Explaining the ending of 'Vanilla Sky'

Explaining the ending of ‘Vanilla Sky’

Any movie that questions the very idea of reality itself is going to cause debate among audiences, especially if the film never makes it explicitly clear when and where the lines are being blurred between what’s real and what’s not. In the case of Vanilla Sky, writer and director Cameron Crowe only exacerbated the argument by confirming the ending is open to multiple different interpretations.

Tom Cruise’s publishing magnate falls for Penélope Cruz’s Sofia Serrano over the course of a single night, which naturally doesn’t go down too well with his current flame, Cameron Diaz’s Julie Gianni. After getting into a car accident, she ends up dead, and he’s left permanently disfigured, which is where the subtle shift in the viewer’s perception first begins to take hold.

Of course, it soon becomes clear that the bulk of Vanilla Sky‘s narrative is a product of Aames’ lucid dream, with the protagonist having placed himself into a state similar to suspended animation with the assistance of the company Life Extension until the technology has advanced to the point at which his handsome visage can be restored to its former glories.

However, at regular intervals throughout the story, Aames’ subconscious punctures the dreamlike reality he’s been living in.

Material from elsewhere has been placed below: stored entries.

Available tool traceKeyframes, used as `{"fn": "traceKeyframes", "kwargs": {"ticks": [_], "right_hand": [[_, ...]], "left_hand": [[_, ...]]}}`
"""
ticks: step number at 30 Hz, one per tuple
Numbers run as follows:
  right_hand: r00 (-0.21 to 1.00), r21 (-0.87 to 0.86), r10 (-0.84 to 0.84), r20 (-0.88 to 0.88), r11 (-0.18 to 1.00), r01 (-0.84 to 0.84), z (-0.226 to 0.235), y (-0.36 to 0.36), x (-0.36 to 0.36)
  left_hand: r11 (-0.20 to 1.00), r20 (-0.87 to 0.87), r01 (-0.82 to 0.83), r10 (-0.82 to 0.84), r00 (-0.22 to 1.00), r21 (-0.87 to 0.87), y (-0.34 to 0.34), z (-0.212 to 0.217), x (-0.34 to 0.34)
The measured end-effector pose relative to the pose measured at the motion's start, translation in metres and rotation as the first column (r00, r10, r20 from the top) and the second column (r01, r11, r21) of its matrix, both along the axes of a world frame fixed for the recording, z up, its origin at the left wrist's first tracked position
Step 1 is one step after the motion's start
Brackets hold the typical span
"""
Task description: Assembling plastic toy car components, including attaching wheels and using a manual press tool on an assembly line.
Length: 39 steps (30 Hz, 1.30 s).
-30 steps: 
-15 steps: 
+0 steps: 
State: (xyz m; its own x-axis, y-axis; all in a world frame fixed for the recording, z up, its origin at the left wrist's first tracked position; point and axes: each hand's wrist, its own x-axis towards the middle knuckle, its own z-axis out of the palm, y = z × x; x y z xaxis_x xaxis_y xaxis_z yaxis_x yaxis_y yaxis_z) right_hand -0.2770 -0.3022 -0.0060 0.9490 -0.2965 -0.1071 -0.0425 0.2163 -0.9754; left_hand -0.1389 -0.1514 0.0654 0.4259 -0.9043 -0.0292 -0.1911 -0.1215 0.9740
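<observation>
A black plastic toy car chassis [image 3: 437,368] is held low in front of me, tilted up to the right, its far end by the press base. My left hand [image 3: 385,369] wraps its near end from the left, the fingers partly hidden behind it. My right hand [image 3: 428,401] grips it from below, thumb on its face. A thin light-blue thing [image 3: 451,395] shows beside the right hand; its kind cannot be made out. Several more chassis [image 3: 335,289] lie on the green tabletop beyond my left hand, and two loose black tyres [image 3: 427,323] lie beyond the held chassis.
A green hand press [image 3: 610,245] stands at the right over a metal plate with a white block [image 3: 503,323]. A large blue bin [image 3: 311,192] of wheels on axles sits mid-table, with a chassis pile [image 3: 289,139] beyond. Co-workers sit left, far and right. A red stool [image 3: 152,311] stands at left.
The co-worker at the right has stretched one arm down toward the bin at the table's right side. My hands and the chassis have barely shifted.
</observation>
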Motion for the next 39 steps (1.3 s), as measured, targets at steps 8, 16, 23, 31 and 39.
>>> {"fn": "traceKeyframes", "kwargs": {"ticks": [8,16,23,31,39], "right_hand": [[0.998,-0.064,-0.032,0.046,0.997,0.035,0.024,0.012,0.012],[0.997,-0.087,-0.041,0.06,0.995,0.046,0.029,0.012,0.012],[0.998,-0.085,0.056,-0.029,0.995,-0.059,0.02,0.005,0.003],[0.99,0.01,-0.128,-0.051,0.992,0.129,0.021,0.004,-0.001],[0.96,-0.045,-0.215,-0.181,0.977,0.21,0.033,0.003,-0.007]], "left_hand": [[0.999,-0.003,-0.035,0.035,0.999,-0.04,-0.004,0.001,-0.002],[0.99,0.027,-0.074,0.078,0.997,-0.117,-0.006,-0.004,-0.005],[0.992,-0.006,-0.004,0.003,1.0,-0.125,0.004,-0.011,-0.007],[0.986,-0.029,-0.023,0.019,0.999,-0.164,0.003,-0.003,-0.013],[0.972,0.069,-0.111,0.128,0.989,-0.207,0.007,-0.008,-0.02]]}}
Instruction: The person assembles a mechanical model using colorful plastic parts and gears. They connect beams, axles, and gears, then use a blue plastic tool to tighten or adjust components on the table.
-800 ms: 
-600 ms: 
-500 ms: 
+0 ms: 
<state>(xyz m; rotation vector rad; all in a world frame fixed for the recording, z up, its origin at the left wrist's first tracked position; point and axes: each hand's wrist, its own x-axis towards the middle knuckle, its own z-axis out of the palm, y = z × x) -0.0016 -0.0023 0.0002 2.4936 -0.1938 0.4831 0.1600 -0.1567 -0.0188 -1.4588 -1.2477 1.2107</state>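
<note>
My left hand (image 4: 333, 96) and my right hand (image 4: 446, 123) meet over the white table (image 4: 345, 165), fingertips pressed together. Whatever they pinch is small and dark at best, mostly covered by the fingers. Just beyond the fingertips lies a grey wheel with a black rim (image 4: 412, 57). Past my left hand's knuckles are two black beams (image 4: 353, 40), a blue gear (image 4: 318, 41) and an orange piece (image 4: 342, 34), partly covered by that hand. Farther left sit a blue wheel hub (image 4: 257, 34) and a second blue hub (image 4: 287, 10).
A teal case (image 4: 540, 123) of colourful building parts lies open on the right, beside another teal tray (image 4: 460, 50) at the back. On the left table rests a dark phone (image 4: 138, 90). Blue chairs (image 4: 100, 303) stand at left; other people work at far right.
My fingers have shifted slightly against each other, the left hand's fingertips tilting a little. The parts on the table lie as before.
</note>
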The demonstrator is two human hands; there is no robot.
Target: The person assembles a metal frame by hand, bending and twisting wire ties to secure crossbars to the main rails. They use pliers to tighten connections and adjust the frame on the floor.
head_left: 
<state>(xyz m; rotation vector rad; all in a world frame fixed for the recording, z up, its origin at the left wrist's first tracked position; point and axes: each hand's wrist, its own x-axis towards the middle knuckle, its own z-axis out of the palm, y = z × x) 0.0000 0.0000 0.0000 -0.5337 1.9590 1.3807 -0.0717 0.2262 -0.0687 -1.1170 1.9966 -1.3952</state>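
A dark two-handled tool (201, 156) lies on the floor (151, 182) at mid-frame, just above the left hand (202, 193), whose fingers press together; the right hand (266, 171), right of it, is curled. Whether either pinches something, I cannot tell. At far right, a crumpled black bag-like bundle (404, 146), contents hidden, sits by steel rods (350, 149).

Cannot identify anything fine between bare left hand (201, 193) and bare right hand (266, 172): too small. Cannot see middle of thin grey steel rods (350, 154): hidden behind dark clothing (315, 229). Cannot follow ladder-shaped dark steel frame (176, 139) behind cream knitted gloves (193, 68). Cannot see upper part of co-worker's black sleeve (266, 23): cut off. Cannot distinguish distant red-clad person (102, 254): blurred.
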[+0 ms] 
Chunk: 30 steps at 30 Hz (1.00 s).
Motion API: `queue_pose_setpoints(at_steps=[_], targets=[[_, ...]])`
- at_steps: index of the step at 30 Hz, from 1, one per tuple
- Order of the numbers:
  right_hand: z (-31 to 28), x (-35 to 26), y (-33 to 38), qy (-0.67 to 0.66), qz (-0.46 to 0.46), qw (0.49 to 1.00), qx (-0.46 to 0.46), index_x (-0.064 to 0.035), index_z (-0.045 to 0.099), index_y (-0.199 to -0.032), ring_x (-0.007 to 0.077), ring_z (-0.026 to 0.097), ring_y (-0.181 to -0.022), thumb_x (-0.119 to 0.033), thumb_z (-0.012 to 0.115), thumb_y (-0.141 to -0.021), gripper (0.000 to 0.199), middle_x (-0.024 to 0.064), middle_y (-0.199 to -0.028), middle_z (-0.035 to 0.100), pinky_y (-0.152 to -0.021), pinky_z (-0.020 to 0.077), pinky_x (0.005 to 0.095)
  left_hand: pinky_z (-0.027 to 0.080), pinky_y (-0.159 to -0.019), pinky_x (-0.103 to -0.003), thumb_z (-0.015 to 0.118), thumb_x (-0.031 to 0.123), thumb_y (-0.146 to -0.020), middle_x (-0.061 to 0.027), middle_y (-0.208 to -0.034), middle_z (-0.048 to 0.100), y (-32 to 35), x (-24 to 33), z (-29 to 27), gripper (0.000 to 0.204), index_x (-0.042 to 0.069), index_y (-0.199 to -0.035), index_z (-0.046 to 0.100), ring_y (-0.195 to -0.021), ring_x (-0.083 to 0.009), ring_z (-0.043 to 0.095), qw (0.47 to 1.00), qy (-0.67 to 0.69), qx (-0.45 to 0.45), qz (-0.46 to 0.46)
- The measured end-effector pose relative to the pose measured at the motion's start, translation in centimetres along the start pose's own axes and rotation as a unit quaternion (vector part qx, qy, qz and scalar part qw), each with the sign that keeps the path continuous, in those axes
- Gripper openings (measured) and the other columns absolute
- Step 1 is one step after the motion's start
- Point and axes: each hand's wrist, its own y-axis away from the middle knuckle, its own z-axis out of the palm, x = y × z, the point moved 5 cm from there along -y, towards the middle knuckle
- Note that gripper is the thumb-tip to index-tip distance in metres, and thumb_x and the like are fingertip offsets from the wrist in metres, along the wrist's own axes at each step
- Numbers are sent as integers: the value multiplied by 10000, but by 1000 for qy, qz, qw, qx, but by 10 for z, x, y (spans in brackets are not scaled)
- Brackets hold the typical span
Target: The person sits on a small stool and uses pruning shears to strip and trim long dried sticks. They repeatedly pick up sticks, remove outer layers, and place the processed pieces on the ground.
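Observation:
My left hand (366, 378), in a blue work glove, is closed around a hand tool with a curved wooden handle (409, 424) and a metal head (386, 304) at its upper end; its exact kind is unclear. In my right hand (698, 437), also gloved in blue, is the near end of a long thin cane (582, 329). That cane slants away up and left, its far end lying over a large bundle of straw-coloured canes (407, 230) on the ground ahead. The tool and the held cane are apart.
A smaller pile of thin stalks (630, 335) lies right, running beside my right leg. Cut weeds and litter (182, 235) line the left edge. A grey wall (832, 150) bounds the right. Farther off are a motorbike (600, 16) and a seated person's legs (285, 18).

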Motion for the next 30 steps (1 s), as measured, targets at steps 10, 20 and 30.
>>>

As much as masks of both a figurative and literal nature are fairly heavy-handed from a metaphorical perspective, they nonetheless inform the character’s increasing lapses that find the two distinctly separate elements of existence bleed into the other.

At the end of the movie, Noah Taylor’s Edmund Ventura leads Aames to the top of a skyscraper, where he’s informed that not only did he choose to experience his lucid dream state, he’s been living it for 150 years, and a software glitch was responsible for the repeated distortions. He’s given the option to either stay inside or leap from the top of the building, with the impact – again, both figurative and literal – waking him up from stasis and returning him to the real world.

Despite his fear of heights, Aames takes the leap of faith, and Vanilla Sky ends with the familiar refrain of “open your eyes,” both beginning and ending the movie with the exact same line of dialogue. On a surface level, it reads as though the matter is as straightforward as Aames returning to life in the real world, now a changed man armed with the ability and knowledge to impart the life lessons and experiences of the dream world into his second chance in a flesh-and-blood reality.

However, a great deal of the debate stems from Crowe admitting that from his perspective, there are five different methods of viewing the ending, and there are countless more theories to have emerged in the years since that don’t come stamped with the filmmaker’s own seal of approval, several of which were shot down by extension after he stated everything that happens from the morning after Aames’ nightclub visit is part of his internal manifestations.

The first is the most simple, with Tech Support telling the complete and unfiltered truth, with Aames having spent 150 years in the lucid dream after effectively euthanising himself. The second – as outlined by a sticker on his car spotted in the opening scene with the impossible date of February 30th – is that the whole of Vanilla Sky, from its first to very last frame, has been a 136-minute dream sequence.

The third is that everything to unfold following the car crash that disfigured Aames and killed Julie is happening inside of his mind while he lies comatose, with the fourth arguably the most intriguing. As suggested by Crowe, Vanilla Sky is neither set in the real world nor inside the subconscious of somebody trapped in suspended animation, but is instead the live-action realisation of the book being written by Jason Lee’s Brian Shelby. As Aames’ best friend – not to mention someone who was clearly jealous of his high-flying lifestyle – snatching his good looks away and forcing him to learn brand new life lessons in the hardest way possible makes a great deal of sense given the subtle prickliness displayed by the character.

That’s perhaps the most meta, too, as it would constitute Crowe, the director making a movie based on a book written by a character within the film he was shooting, with Shelby technically driving the narrative forward from the inside out. The fifth and final interpretation of Crowe’s is fairly similar to the third, though, with everything following the crash nothing more than a hallucination induced by the sheer volume of drugs pumped into Aames’ system during the reconstructive surgery that spares him from death.

That being said, even Crowe can’t decide on which one to settle on, with Vanilla Sky having taken on a different meaning each time he revisits it: “Sometimes I watch it, and I have a completely different take on what the story is, where the splice comes, and what it’s all about,” he explained to Vulture.

However, his comments on the importance of Shelby could indicate that he’s the key to what Vanilla Sky really means, if there’s even a definitive answer: “Over time, to me, the keyhole character, where you can just find a different perspective on the whole thing, is Jason Lee’s Brian Shelby,” he continued. “If I stay with Jason Lee in the Rubik’s Cube of Vanilla Sky, I always go to the best places.”